Speaker: Nathan Duarte, McGill University
Date and Time: Wednesday, March 29, 2023 - 2:00pm to 3:00pm
Abstract
Serosurveillance allows accurate measurement of the extent of infection during a pandemic, but it is not a timely indicator because SARS-CoV-2 seroconversion only occurs ~2 weeks after infection and serosurvey results are often released months after data collection. The concentration of SARS-CoV-2 in wastewater is a more timely metric, which has been used to identify regions with a relatively high prevalence of infectious individuals.
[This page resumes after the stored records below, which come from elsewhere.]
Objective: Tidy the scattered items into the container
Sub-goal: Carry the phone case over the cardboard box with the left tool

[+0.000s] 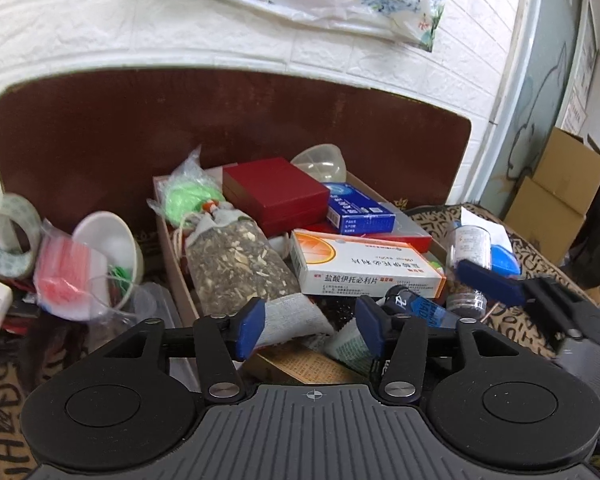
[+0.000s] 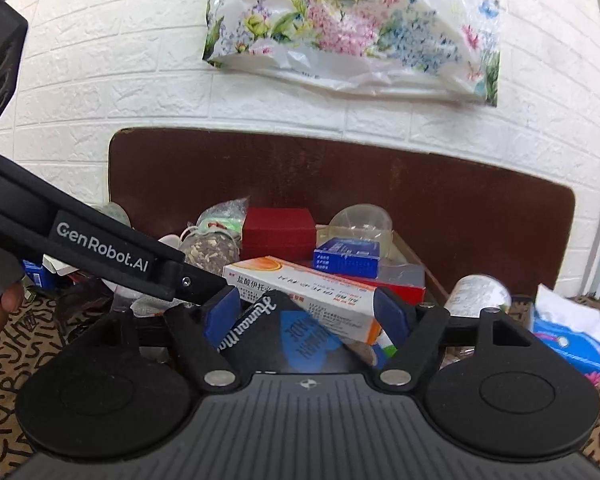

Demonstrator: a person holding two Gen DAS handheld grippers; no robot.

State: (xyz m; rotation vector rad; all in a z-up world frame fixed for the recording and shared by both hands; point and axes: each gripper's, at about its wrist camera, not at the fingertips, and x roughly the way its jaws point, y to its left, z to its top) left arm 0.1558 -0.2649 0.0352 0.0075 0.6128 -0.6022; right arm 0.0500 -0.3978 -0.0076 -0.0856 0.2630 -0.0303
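Home, floral bag (image 2: 352,36), medicine clutter (image 1: 364,264)

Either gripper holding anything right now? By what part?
Left gripper is open and holds nothing. A black blue-label pack fills the right gripper, apparently spanned across its sides; an actual clamp cannot be told.

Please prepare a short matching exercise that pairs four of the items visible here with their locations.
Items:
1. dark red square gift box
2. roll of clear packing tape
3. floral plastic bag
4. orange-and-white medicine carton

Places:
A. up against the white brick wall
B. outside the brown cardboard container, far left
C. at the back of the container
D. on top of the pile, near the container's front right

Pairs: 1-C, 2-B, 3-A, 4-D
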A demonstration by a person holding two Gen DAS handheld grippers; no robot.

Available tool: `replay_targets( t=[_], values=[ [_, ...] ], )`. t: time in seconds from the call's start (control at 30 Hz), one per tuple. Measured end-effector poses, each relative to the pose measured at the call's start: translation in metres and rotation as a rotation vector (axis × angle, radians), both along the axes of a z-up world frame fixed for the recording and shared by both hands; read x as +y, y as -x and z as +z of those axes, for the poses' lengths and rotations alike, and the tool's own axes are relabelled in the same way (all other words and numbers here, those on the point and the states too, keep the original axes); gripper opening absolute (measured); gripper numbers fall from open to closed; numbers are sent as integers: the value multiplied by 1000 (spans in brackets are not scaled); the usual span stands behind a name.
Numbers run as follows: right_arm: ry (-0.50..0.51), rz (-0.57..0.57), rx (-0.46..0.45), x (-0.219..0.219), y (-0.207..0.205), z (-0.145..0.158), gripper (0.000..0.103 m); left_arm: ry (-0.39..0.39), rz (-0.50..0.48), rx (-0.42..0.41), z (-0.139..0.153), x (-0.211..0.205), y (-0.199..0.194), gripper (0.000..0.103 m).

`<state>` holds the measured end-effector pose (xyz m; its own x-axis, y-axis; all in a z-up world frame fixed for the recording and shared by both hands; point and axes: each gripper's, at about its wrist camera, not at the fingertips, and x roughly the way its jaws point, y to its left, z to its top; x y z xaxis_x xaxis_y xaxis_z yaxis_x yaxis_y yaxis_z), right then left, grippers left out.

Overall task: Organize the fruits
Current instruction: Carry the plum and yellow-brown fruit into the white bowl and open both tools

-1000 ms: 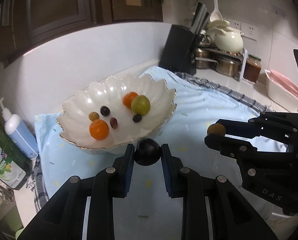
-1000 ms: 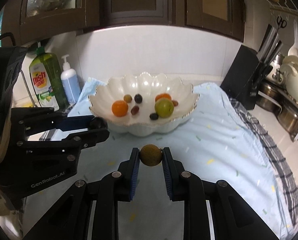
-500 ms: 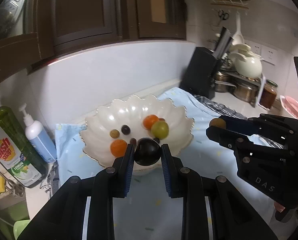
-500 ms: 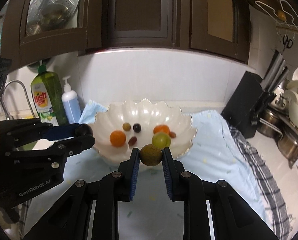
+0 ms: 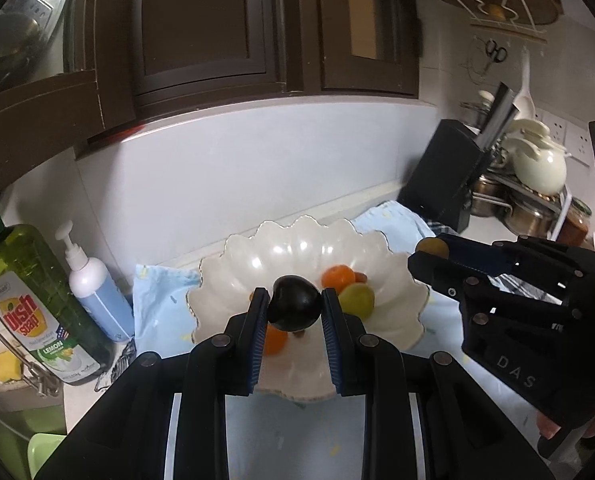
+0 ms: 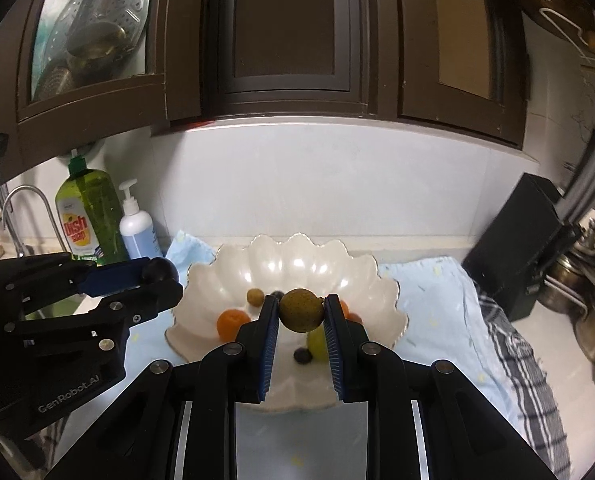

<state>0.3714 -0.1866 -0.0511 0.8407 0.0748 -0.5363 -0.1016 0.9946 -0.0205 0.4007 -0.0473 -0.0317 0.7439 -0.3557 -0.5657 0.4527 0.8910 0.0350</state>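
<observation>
A white scalloped bowl [image 5: 305,240] [image 6: 297,258] sits on a light blue cloth. It holds two orange fruits [image 5: 338,276], a green one [image 5: 357,298] and a few small dark and brown ones. My left gripper [image 5: 295,307] is shut on a dark plum [image 5: 295,307], held above the bowl's near side. My right gripper [image 6: 301,309] is shut on a brownish-green round fruit [image 6: 301,309], also over the bowl. In the left wrist view the right gripper [image 5: 431,249] reaches in from the right at the bowl's rim. The left gripper [image 6: 159,271] comes in from the left in the right wrist view.
A green dish soap bottle [image 5: 29,300] and a white and blue pump bottle [image 5: 93,284] stand left of the bowl. A black knife block [image 5: 443,176], pots and a cream teapot [image 5: 539,168] crowd the right. Dark cabinets [image 6: 281,32] hang overhead. A checked towel [image 6: 513,360] lies right of the cloth.
Both grippers have risen and moved forward from the cloth in front of the bowl to above its near side, each still holding its fruit. The bowl looks lower in both views.
</observation>
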Motion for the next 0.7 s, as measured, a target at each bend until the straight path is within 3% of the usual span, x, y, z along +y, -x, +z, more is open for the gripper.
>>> replay_targets(
  t=[0.3,0.53,0.7],
  values=[
    [10,6,38,-11,-47,0,24,5,38,43,2,-10,-44,27],
    [34,14,43,-14,-77,-1,24,-9,63,92,-7,-18,-84,27],
    [25,30,95,-17,-107,-11,24,-30,71,129,-17,-25,-109,27]
  ],
)
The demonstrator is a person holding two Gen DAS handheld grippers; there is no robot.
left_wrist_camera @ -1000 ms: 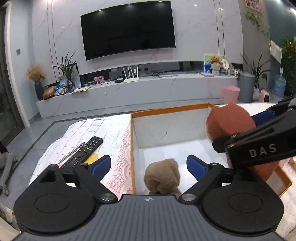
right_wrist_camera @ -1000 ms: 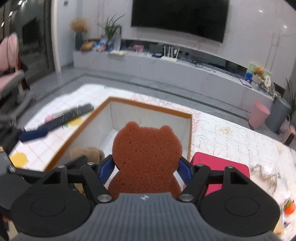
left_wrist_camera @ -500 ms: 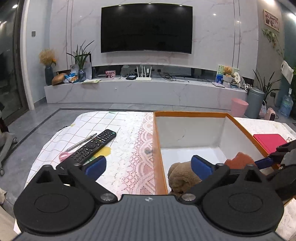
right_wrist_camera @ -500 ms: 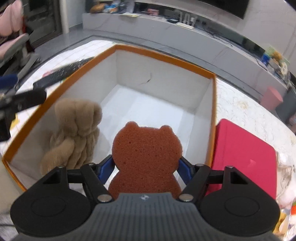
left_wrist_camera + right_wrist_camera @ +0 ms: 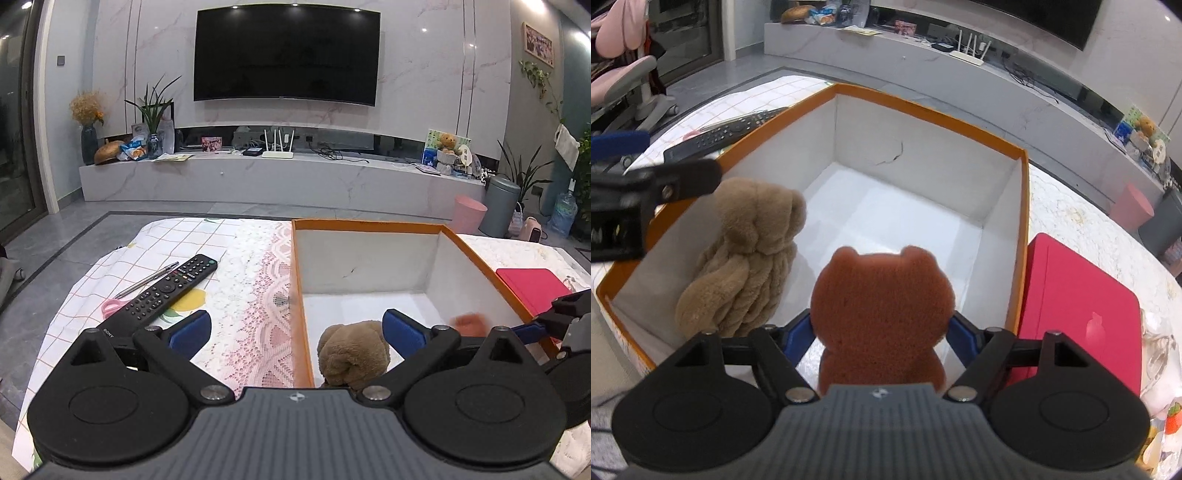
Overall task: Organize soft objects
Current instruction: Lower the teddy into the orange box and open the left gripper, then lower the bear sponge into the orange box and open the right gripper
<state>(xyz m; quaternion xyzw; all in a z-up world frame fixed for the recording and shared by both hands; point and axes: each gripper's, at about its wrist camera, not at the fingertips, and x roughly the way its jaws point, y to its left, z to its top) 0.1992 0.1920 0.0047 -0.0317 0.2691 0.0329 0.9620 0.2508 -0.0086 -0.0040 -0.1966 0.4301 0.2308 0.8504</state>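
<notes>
The reddish-brown bear-shaped sponge (image 5: 882,317) looks light and squishy, best pinched at its sides, and it sits low inside the orange-rimmed white box (image 5: 923,110) between the right gripper's (image 5: 882,332) blue fingers (image 5: 799,332), which have just been opening and barely touch it, beside the fluffy tan plush toy (image 5: 746,258), while the left gripper (image 5: 295,332) hangs wide apart and empty.

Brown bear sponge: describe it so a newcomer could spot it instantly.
Find the orange-rimmed white box on the table. The bear-shaped sponge stands inside it at the near end, between the jaws of the right gripper, which have just been opening. Unlike the fluffy tan plush toy beside it, it is flat, reddish-brown and porous, with two round ears.
</notes>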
Given their complementary characteristics, wastewater and serological data could be jointly analysed to develop timely and unbiased estimates of the incidence of infection within a population. We fit a Bayesian model in which the anti-nucleocapsid (anti-N) SARS-CoV-2 seroprevalence and the concentration of SARS-CoV-2 in wastewater are generated from an underlying, unobserved infections process. We estimated that up to ~10% of the population was infected per week during the first Omicron wave. The inclusion of wastewater data increased confidence in our estimates. The statistical relationship between anti-N SARS-CoV-2 seroprevalence and the concentration of SARS-CoV-2 in wastewater was stable until after the first Omicron wave, after which the nature of the relationship appeared to change.